For many years we've been hearing that the readmission rate for Medicare patients is nearly 20 percent and that readmissions cost $26 billion annually, with $17 billion being preventable. The most recent research suggests it isn't that bad. However, it is still bad. A February 2013 study analyzed 2010 Medicare data from the Dartmouth Atlas Project. That study shows that the 30-day medical readmission rate in 2010 was 15.9 percent, the surgical readmission rate was 12.4 percent, and disease-specific readmission rates for congestive heart failure (CHF), acute myocardial infarction (MI), and pneumonia were 21.1 percent, 18.1 percent, and 15.3 percent respectively.3

Currently only 44 percent of patients are seen by any physician within 14 days of discharge.1 A small study by Misky et al in 2010 showed that, at a tertiary care hospital, patients saw their primary care provider for follow-up within 30 days only 49 percent of the time. Those patients who saw their primary care provider had a 3 percent 30-day readmission rate, while those that didn't had a 21 percent readmission rate.4

CMS isn't putting all its eggs in the TCM basket. In October 2012, CMS began financially penalizing hospitals that have high readmission rates for patients with CHF, acute MI, and pneumonia. CMS is also hoping that the Medicare Shared Savings Program (ACOs) will reduce readmissions and that its patient-centered medical home pilots will bear fruit as well.5

It seems obvious that providing better transitions of care will help reduce readmissions. I certainly hope that is true. Let's see if we can prove it so.

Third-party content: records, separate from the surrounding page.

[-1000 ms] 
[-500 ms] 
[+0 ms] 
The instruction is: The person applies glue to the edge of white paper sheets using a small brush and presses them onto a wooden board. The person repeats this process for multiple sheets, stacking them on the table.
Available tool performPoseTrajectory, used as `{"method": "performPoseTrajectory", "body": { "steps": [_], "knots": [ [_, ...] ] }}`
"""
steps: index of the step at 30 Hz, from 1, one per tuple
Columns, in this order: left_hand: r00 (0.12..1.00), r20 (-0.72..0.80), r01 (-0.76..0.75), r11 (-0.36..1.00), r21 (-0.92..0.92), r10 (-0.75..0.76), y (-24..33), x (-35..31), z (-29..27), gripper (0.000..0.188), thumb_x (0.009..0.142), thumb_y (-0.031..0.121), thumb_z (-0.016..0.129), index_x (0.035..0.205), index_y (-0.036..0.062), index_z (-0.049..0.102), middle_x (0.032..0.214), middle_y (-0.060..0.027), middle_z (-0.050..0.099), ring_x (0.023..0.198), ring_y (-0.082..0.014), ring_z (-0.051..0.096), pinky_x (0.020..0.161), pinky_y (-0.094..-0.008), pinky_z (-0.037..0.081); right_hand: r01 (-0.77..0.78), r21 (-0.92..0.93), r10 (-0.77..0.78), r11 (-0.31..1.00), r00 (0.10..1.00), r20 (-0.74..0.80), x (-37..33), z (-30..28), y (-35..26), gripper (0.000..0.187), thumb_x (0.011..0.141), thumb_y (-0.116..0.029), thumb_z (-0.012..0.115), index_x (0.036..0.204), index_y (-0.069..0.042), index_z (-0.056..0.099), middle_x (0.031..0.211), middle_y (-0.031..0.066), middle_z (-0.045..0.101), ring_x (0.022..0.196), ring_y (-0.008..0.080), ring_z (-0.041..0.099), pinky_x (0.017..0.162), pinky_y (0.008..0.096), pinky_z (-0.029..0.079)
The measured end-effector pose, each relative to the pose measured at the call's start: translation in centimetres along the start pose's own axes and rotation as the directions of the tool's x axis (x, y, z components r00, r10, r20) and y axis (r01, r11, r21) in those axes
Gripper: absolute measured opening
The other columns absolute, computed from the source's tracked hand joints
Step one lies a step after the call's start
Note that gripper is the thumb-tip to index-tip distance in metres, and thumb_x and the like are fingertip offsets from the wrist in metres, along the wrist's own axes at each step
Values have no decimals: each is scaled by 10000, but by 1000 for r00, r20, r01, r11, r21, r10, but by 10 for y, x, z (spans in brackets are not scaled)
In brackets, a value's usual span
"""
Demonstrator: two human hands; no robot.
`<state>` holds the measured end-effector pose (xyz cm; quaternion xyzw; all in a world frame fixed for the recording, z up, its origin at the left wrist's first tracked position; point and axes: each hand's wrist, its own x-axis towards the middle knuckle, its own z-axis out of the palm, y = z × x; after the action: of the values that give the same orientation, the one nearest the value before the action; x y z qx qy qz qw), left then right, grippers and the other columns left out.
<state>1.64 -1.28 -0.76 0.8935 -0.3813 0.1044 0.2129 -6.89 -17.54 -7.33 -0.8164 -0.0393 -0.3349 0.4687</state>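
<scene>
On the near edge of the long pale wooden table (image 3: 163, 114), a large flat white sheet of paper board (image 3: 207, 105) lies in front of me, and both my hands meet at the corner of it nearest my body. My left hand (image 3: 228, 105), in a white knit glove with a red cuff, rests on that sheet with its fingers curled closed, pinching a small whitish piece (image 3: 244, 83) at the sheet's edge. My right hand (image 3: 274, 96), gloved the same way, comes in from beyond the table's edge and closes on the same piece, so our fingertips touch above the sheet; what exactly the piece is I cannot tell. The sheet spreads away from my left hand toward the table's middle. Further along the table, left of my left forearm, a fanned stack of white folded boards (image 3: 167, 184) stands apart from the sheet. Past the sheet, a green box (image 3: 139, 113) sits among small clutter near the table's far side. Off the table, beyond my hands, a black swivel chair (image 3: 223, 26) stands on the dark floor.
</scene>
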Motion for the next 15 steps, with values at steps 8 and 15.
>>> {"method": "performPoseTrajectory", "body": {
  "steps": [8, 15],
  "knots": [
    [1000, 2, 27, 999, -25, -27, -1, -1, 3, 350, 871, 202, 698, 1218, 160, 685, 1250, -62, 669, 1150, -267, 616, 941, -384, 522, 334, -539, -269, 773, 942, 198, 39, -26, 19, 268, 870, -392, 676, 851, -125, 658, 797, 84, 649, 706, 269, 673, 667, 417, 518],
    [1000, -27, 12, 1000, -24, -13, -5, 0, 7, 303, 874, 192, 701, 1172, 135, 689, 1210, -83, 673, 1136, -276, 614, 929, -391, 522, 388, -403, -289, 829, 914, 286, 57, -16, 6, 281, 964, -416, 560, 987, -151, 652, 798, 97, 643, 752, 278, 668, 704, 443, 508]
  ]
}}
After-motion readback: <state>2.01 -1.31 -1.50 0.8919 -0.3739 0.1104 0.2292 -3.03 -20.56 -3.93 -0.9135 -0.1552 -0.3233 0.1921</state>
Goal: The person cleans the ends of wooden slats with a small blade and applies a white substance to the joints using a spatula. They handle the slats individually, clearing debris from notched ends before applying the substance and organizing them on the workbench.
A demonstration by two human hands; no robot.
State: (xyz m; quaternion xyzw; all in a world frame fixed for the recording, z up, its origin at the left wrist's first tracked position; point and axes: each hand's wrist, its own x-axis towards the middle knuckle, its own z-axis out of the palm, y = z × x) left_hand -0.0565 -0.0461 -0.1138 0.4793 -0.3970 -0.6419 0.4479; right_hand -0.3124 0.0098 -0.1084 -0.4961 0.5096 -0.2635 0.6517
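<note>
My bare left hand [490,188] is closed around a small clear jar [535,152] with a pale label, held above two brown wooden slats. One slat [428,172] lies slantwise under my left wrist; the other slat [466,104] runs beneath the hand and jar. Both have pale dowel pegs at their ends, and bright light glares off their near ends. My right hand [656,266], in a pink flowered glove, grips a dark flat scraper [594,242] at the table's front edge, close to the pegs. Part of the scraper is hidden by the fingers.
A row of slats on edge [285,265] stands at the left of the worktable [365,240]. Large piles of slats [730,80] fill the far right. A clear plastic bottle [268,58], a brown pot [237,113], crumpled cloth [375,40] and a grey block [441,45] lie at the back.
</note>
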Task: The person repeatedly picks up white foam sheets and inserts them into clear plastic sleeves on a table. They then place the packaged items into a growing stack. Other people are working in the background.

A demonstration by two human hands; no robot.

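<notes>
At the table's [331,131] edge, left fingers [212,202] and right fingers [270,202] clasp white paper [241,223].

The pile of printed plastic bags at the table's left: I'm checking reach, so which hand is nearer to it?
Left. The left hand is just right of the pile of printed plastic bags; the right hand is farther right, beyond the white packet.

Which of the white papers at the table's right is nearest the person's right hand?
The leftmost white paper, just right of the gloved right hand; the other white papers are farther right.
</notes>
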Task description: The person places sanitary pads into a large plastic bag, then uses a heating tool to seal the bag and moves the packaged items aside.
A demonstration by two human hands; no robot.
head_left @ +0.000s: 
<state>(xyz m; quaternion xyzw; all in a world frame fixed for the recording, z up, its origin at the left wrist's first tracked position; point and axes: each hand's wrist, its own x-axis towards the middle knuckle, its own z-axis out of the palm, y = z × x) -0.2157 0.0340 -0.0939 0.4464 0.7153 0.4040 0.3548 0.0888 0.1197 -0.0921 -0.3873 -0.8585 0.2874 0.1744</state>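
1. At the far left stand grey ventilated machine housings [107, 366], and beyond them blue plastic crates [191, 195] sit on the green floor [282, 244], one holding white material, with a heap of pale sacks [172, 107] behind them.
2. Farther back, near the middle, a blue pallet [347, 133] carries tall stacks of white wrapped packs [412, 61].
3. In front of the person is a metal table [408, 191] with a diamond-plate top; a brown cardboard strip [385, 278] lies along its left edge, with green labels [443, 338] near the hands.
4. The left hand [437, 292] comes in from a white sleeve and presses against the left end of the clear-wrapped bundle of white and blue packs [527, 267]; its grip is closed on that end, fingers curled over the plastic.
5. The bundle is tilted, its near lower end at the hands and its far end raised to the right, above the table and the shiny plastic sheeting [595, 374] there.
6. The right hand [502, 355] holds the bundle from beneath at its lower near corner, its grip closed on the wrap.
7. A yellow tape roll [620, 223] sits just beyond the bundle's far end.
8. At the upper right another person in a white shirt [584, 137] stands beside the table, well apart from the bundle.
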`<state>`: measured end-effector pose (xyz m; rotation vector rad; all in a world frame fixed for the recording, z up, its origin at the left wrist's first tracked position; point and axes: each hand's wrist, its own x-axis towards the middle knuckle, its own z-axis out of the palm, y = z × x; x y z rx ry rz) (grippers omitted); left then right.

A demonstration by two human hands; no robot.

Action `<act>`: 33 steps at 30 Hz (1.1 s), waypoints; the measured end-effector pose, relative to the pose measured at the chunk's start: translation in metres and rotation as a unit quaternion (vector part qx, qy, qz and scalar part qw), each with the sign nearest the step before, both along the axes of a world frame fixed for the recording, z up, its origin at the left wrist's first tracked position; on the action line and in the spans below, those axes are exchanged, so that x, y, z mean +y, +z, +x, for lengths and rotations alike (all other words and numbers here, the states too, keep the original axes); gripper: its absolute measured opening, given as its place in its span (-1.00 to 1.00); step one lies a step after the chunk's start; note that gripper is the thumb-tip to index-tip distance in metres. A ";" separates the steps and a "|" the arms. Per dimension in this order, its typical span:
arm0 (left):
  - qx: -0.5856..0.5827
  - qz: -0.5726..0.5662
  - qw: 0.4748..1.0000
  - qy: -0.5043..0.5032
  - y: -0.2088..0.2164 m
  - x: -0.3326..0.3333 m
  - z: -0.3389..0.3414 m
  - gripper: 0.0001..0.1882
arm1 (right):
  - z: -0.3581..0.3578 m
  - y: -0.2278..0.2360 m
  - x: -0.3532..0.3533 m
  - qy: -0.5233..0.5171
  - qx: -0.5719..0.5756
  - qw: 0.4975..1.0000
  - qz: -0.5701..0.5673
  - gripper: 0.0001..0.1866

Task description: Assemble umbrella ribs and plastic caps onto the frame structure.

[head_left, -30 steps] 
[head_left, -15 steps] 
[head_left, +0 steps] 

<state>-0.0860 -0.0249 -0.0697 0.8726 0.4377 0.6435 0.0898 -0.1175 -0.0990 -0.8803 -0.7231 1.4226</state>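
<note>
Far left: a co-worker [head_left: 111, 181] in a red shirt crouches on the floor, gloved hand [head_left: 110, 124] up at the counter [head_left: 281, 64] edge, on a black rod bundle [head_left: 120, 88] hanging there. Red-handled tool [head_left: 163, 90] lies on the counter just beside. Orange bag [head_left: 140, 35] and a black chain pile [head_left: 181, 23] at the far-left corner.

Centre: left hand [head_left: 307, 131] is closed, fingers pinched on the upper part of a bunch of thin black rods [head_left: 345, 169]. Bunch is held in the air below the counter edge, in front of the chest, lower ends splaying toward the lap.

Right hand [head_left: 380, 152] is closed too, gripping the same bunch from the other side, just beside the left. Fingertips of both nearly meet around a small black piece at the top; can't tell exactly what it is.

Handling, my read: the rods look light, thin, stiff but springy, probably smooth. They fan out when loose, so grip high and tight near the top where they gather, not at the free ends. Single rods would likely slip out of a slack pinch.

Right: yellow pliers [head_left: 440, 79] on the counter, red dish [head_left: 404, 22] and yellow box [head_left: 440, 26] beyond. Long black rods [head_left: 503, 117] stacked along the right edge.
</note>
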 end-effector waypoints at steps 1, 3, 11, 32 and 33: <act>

Kenneth G. Adler, MD, MMM, Medical Editor

fpmedit@aafp.org

1. Medicare program; revisions to payment policies under the physician fee schedule, DME face-to-face encounters, elimination of the requirement for termination of non-random prepayment complex medical review, and other revisions to part B for CY 2013 (final rule). Primary care and care coordination. Fed Regist. 2012;77(222):68978–68994.

2. CMS places $1 billion bet on transitional care management. Bridging Business & Healthcare blog. Knoxville, Tenn: Pershing Yoakley & Associates. Nov. 27, 2012. http://healthcareblog.pyapc.com/2012/11/articles/healthcare-reform/cms-places-1-billion-bet-on-transitional-care-management.

3. The Revolving Door: A Report on U.S. Hospital Readmissions. Princeton, NJ: Robert Wood Johnson Foundation; Feb. 11, 2013. http://www.dartmouthatlas.org/pages/readmissions2013.

4. Misky GJ, Wald HL, Coleman EA. Post-hospitalization transitions: examining the effects of timing of primary care provider follow-up. J Hosp Med. 2010;5(7):392–397.